Cela fait frissonner d’horreur ou soulever le cœur de dégoût à celui qui a le moindre sentiment de l’élégance, de la noblesse, de la grâce. On ferme les yeux, on se sauve, et lorsque cette vilaine, hideuse chose revient à l’imagination, on est persécuté, poursuivi par une image importune. buste de Montesquieu . si vous voulez sentir tout l’ignoble, tout le barbare du Trudaine , jettez les yeux sur le Montesquieu . Il est nue tête, on lui voit le cou et une partie de la poitrine ; voilà du goût.

Celui-ci ressemble aussi ; mêmes qualités et mêmes défauts pour le faire qu’au précédent. J’aime mieux l’ancien médaillon ; il y a plus d’élégance, plus de noblesse, plus de finesse et plus de vie. buste de l’avocat Gerbier . du même.

Je ne me le rappelle pas. Tant pis. Est-ce pour le buste ?

Il y avait encore de Le Moine un autre buste en terre cuite, d’une femme ; il était très-élégant, très-vivant, très-fin ; le cou cependant maigre et sec, et la distance du menton au cou, la profondeur de la mâchoire énorme. La guirlande de fleurs qui descendait d’une épaule, jolie, mais peu selon la sévérité de l’art ; la coëffure moitié antique, moitié moderne.

En général, les terres cuites de Le Moine valent mieux que ses marbres. Il faut qu’il ne le sache pas travailler.

Il y avait à côté du Trudaine une autre espèce de magot, et, qui pis est, de magot sans verve. Si le premier n’était pas de chair, bien moins celui-ci.

Je ne sais qui c’était, mais de tous ces pauvres cordons qu’on voit dans nos rues traîner leur misère et l’ingratitude de la nation, je n’ai pas de mémoire d’en avoir vu un plus plat de physionomie.

C’est quelque mauvais plaisant qui a conseillé à cette tête de chou de se faire mettre en marbre, cette matière, cet art qui est si grave, si sévère, qui demande tant de caractère et de noblesse. C’était un moyen de montrer avec force le ridicule, l’ignoble de ces grosses joues boursouflées, de cette boule, de ce petit nez serré entre deux vessies, de ce front étroit. Connaissez-vous un livre d’Hogarth, intitulé la ligne de beauté ?

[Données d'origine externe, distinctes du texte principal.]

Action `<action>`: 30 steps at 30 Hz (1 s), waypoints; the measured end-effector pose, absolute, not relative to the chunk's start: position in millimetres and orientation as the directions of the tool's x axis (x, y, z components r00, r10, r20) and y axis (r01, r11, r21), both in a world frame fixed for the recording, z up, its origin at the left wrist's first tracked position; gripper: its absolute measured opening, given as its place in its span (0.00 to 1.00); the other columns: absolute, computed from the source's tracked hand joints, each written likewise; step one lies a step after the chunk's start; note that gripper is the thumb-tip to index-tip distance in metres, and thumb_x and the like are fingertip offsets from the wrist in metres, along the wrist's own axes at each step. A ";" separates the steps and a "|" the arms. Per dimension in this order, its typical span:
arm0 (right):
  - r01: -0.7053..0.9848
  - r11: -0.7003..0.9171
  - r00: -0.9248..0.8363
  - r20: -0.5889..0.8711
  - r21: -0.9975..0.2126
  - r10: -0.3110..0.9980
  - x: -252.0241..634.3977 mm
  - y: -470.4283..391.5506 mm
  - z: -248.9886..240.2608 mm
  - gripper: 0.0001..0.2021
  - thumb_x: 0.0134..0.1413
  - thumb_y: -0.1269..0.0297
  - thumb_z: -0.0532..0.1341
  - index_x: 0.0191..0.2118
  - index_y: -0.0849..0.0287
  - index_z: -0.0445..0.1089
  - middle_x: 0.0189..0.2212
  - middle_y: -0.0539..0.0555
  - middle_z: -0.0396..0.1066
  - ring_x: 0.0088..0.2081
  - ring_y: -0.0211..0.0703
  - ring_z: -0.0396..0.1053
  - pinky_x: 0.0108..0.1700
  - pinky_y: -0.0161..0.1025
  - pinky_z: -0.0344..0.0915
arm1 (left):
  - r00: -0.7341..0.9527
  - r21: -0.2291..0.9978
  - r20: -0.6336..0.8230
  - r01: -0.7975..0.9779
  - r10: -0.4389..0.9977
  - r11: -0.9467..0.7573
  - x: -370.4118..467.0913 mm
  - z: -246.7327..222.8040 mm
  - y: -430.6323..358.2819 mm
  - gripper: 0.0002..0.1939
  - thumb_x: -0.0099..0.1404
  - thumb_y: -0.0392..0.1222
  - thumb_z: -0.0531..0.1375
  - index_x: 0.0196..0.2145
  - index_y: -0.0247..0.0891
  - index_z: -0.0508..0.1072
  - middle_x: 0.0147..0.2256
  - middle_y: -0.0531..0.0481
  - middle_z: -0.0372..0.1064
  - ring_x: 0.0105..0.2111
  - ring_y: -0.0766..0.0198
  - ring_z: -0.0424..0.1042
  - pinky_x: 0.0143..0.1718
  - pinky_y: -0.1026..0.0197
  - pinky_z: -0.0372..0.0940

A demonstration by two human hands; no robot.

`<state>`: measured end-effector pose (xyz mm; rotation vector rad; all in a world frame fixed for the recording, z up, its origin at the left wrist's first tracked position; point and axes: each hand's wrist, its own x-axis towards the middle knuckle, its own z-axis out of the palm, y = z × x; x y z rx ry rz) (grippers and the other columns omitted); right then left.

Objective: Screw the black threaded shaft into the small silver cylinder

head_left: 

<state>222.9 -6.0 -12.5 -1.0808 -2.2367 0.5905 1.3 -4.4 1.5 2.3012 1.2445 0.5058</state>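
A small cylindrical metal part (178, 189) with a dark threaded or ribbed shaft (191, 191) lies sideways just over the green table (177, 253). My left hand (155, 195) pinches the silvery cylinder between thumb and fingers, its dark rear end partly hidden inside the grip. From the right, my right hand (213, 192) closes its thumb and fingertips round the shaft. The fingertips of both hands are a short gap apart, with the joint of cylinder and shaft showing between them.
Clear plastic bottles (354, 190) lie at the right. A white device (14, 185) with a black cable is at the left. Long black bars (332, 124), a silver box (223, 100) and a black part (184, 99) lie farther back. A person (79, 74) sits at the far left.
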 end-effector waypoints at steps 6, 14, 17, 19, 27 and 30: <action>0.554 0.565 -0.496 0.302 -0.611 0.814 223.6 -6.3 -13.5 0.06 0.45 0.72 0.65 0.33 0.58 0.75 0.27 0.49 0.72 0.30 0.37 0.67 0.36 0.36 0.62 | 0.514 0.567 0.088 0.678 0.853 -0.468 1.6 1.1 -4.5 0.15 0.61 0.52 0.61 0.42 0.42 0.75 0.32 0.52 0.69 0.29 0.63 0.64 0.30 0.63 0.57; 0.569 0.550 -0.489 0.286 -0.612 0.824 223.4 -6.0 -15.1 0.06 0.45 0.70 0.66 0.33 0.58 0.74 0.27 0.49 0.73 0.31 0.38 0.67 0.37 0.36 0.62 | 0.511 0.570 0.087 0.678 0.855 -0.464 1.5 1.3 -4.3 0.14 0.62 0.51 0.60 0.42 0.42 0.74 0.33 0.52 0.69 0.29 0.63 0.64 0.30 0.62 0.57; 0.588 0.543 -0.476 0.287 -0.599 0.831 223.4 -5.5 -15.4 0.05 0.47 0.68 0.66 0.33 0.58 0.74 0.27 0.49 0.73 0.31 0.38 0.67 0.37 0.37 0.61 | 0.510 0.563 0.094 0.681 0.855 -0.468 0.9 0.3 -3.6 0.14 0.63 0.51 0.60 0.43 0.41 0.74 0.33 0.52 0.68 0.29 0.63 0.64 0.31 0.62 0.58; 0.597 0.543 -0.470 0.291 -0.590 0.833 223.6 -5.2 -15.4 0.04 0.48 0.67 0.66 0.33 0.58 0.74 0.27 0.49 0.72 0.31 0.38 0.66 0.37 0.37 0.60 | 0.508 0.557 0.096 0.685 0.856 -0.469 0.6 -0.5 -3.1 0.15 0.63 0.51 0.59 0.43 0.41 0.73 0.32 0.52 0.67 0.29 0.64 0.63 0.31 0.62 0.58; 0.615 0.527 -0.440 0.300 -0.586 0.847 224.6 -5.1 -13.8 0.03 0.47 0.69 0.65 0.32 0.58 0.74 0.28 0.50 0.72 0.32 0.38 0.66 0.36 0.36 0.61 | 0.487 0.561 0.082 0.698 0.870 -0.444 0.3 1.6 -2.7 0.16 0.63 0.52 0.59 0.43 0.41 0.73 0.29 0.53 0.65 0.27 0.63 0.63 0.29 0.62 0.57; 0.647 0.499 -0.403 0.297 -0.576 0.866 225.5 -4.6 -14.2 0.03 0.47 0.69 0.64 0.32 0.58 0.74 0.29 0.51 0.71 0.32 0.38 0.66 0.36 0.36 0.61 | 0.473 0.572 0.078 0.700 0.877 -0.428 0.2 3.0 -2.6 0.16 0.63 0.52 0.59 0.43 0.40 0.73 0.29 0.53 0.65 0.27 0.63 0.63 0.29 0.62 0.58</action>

C’est une des figures hétéroclites de cet ouvrage ; et puis un jabot et des manchettes brodés, un gothique st esprit étalé sur la poitrine. Puisse pour l’honneur du siècle, ce hideux morceau aller frapper rudement le Trudaine, et le ministre mettre en pièce l’intendant des finances, en sorte qu’il ne reste de l’un et de l’autre que des fragmens trop petits pour déposer dans l’avenir de notre insipidité.